Abstract

This paper presents a digital resources ecosystem prototype of integrated tools and resources to support heritage-led regeneration of rural regions, thanks to a deeper understanding of the complexity of cultural natural landscapes throughout their historical and current development. The ecosystem is conceived as a distributed software platform establishing data ecosystem and open standards for the management of information, aimed at providing different services and applications to address the needs of the various end-users identified. The platform has been conceived and realised in the framework of a Horizon 2020 research project, with a view to building a set of holistic knowledge about rural regions and their cultural and natural heritage and making it available for long-lasting heritage-led territorial processes of change. It is the product of a multidisciplinary collaboration amongst heritage, digital humanities and ICTs experts, and combines data and methodologies from a range of approaches to humanities together with the customisation of effective digital tools.

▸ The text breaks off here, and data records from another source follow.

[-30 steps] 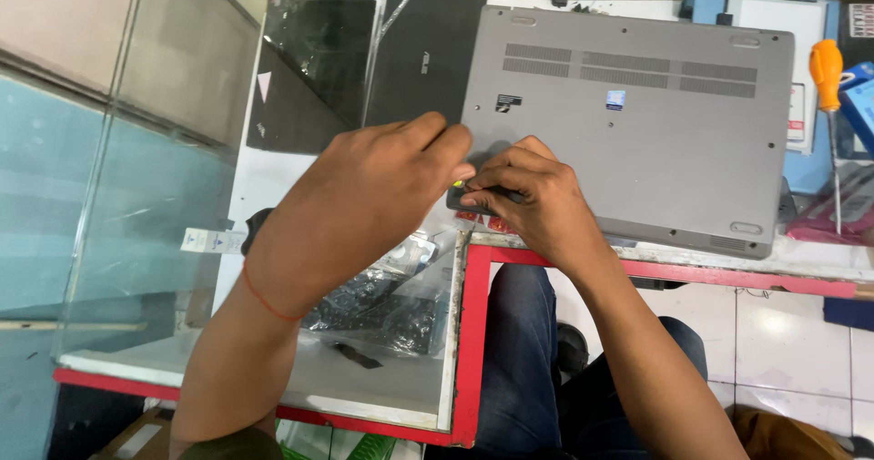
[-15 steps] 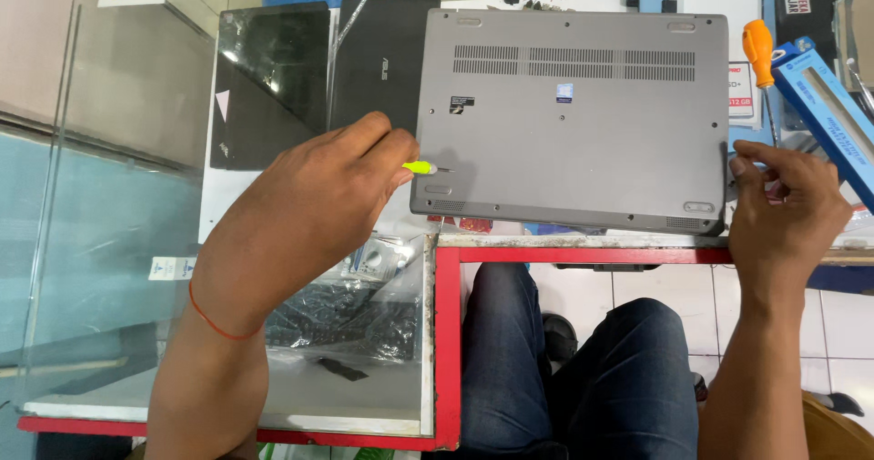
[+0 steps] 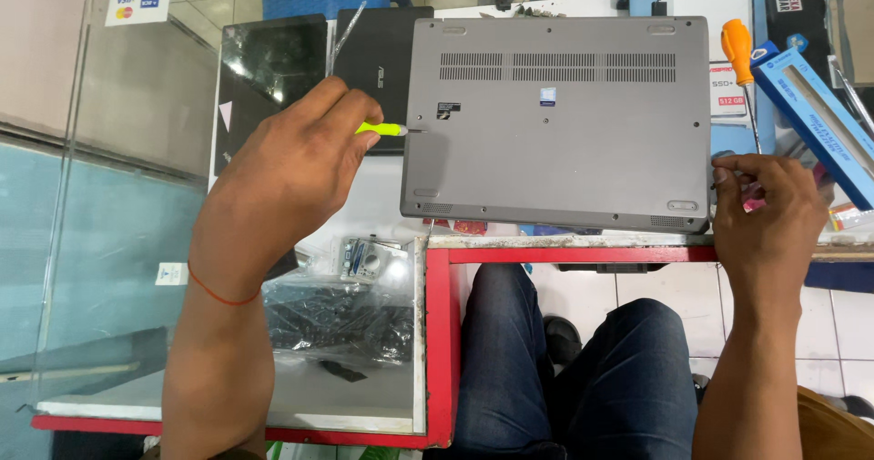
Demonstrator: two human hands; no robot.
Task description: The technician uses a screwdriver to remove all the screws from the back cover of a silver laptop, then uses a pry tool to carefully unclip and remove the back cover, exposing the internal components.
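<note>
A grey laptop [image 3: 564,123] lies upside down on the counter, its bottom cover facing up. My left hand [image 3: 287,178] grips a small yellow-green screwdriver [image 3: 382,129] whose tip touches the laptop's left edge. My right hand [image 3: 765,205] rests at the laptop's right front corner with fingers pinched together; whether it holds something small I cannot tell.
An orange-handled screwdriver [image 3: 739,50] lies right of the laptop beside a blue box [image 3: 815,123]. A black laptop [image 3: 382,50] and dark tablet [image 3: 269,73] lie at the left. The red-framed glass counter [image 3: 437,332] holds bagged parts. My legs are below.
My right hand left the left hand and moved to the laptop's right front corner. My left hand brought the screwdriver tip to the left edge. The view shifted left.
</note>
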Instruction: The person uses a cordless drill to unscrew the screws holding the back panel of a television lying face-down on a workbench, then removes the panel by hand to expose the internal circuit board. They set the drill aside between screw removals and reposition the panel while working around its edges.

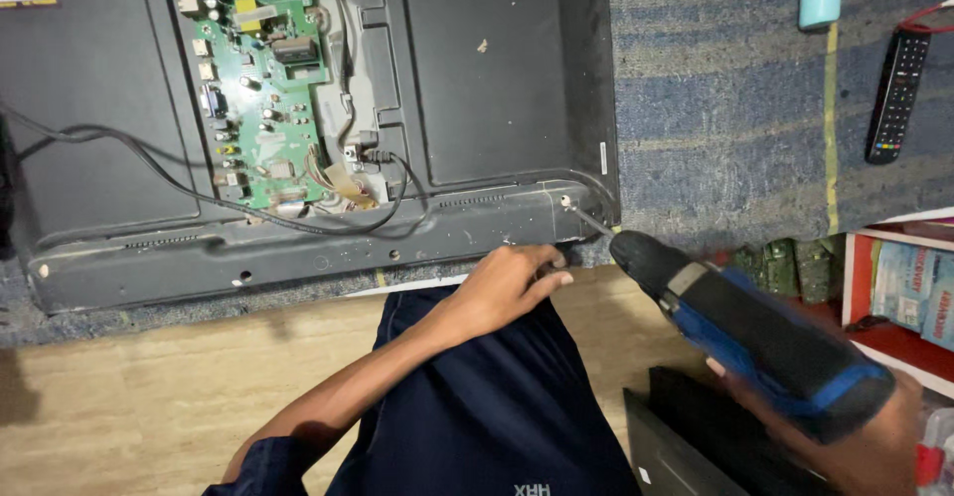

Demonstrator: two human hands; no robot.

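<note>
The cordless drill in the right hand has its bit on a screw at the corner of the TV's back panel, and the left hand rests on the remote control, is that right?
Not quite. The head view shows the cordless drill in the right hand, bit at the corner screw of the TV's back panel, but the left hand rests on the panel's lower edge; the remote control lies apart on the carpet.

blue-and-black drill [765,342], green circuit board [260,88], black panel [477,79], blue striped carpet [715,108].
</note>
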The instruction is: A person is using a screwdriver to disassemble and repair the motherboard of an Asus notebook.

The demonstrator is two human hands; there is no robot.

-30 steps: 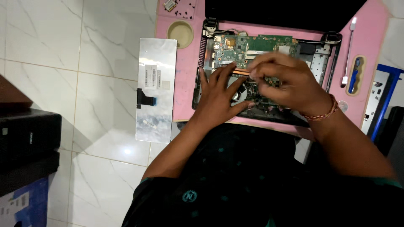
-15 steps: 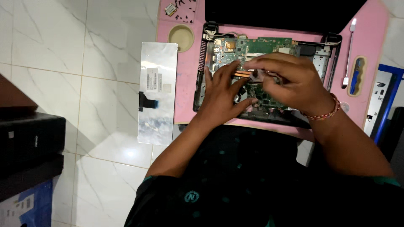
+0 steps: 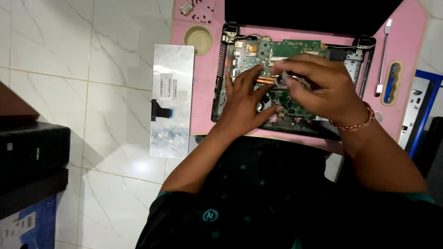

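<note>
A pink work mat (image 3: 203,92) is spread on the pale marble floor tiles, and everything else is placed relative to it. At its middle lies an opened laptop base (image 3: 295,124), its green motherboard (image 3: 295,48) exposed. Off the mat's left edge a removed keyboard (image 3: 171,99) is laid face down, its ribbon cable showing. In the mat's right margin a blue tool rests in a recess.

Over the board, a copper heat pipe (image 3: 264,81) is seen between the two hands. The left hand (image 3: 244,99) is laid flat with fingers spread, pressing the board just beside the pipe. The right hand (image 3: 318,87) is curled above the pipe's right end, fingertips drawn together; whether anything is pinched cannot be told.

The pipe is judged light, thin and easily bent, best taken at its ends. The board is judged stiff but fragile, best held by its edges.
</note>
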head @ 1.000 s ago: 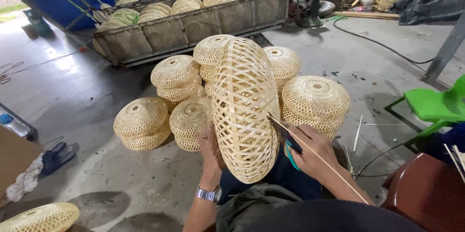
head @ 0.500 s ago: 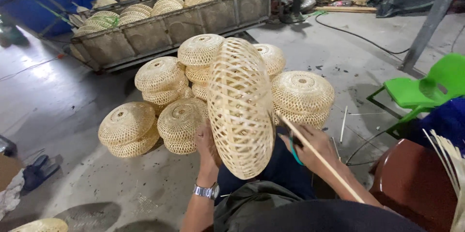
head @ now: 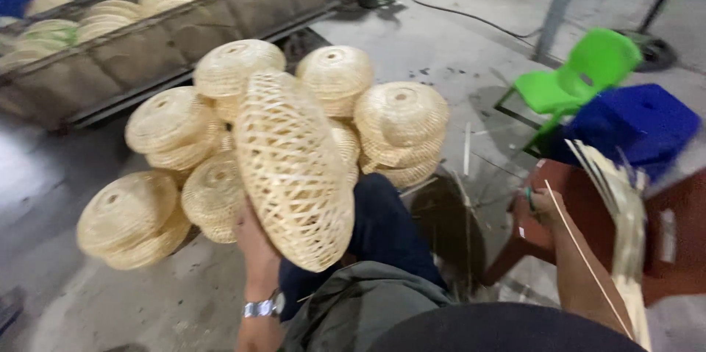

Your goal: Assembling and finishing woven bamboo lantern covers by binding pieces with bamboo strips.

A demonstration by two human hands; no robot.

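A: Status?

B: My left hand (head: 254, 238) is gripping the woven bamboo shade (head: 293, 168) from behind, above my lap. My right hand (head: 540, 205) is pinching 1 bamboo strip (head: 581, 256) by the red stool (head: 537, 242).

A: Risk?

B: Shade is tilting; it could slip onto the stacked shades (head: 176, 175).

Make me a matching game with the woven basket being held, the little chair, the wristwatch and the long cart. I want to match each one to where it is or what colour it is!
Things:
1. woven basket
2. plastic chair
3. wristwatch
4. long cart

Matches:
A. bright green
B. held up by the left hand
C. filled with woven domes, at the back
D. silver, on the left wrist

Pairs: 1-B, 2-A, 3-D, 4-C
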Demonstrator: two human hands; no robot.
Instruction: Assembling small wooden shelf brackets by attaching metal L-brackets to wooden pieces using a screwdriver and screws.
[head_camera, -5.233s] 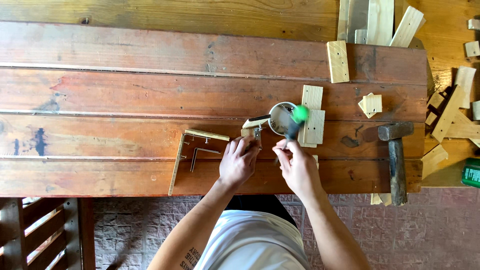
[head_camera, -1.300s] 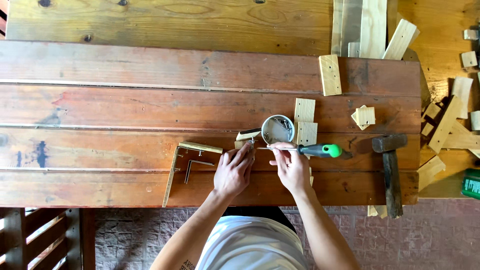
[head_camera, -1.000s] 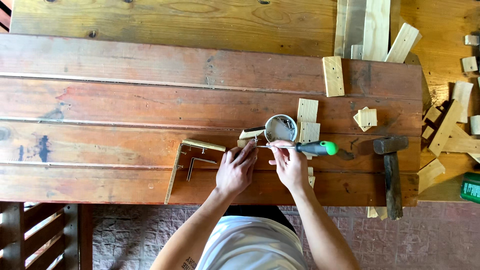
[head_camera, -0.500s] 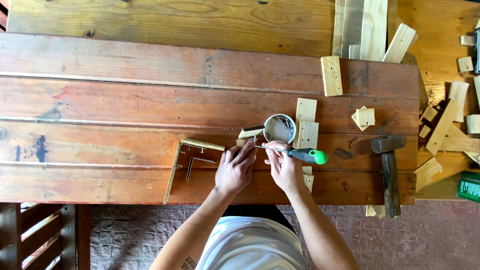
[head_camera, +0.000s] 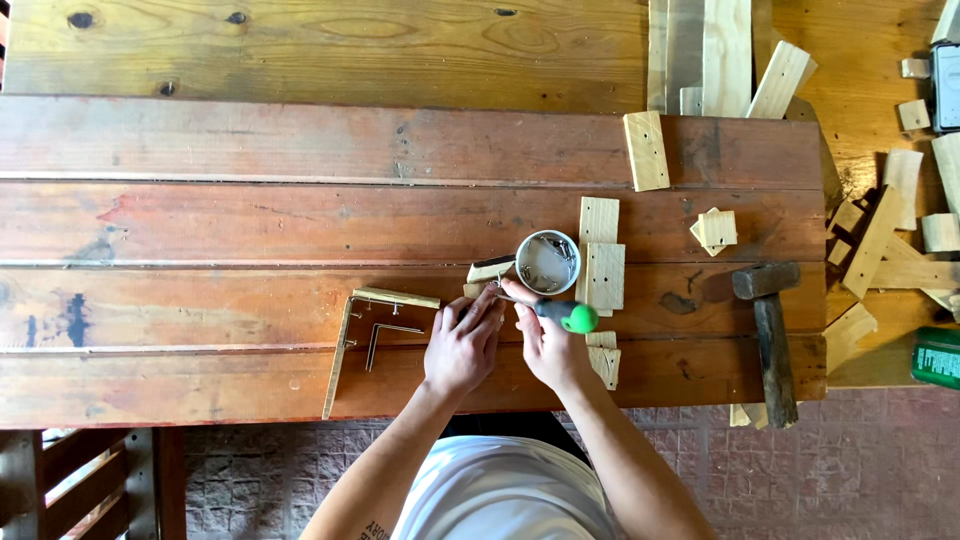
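A green-handled screwdriver (head_camera: 562, 313) lies gripped in the right hand (head_camera: 548, 345), its tip meeting the left hand's (head_camera: 462, 342) pinched fingertips over a small wood piece (head_camera: 490, 270); whatever they pinch is too small to tell. The tool looks light and stiff, best held by its rounded handle. Just beyond the hands sits one round tin of screws (head_camera: 547, 262). One hammer (head_camera: 770, 330) rests well to the right, and one L-shaped wooden frame (head_camera: 350, 335) lies left of the left hand.
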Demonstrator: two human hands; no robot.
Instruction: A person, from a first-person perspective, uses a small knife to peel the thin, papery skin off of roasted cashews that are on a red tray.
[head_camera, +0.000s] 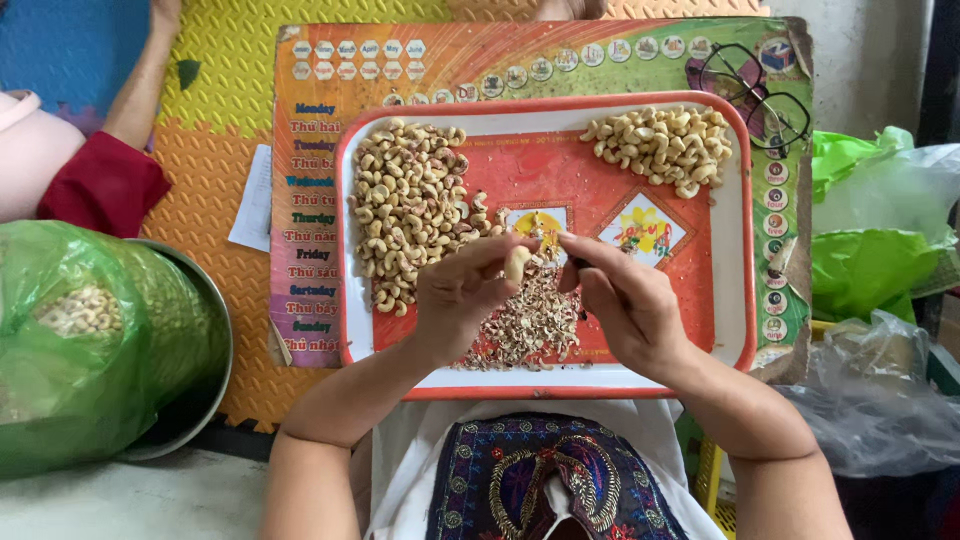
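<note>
Foam floor mats (220, 90) carry a red-rimmed tray (745, 300) with unpeeled cashews (405, 205), peeled ones (662, 145) and a skin heap (530, 325). Over it the left hand (460, 295) pinches one cashew kernel (516, 264), while the right hand (625, 300) is clenched on a small dark blade (580, 264). Light and brittle, I'd judge; best held by its ends.
</note>
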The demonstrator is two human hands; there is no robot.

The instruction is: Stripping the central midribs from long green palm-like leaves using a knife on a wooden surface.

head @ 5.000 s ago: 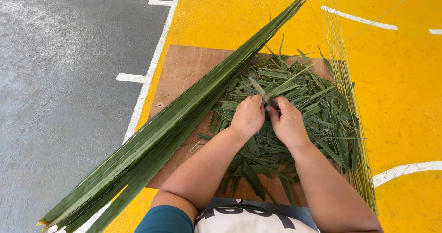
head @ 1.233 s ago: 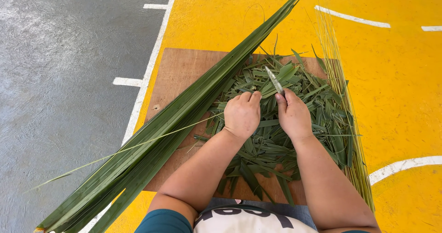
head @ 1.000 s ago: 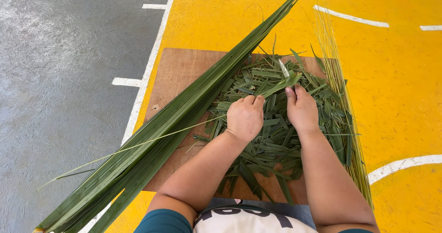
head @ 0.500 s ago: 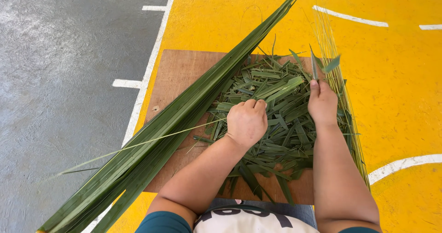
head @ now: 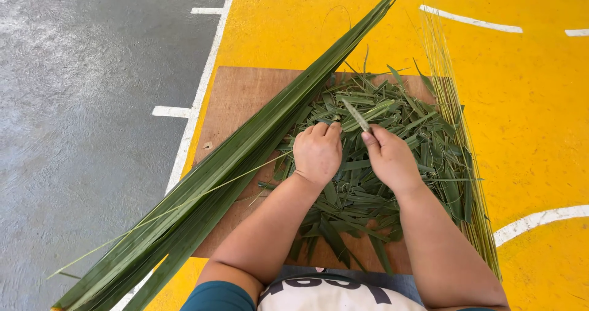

It has been designed for deployment also in cloud systems compliant with the Infrastructure-as-a-Service paradigm. All data is Findable, Accessible, Interoperable, Reusable (FAIR data). It hosts and integrates different tools, making the data gathered with/for local stakeholders usable and making the same data re-usable within the tools’ functions, generating integrated heritage knowledge. It comprises data on 19 rural pilot territories, where the tools and their integration have been developed and tested, while 62 more are partially included as additional territories which participate in certain activities within the project. The main testers for this platform and its functions are the local stakeholders of these territories. The paper describes and analyses the platform and its impact, discussing the integration of tools as an innovative approach that goes beyond the use of individual tools in shaping a multidimensional vision. It also offers an analysis of the potential of an integrated digital ecosystem in evidence-based and place-based regeneration strategies. Some reflections for developments and cooperation during the pandemic are also presented.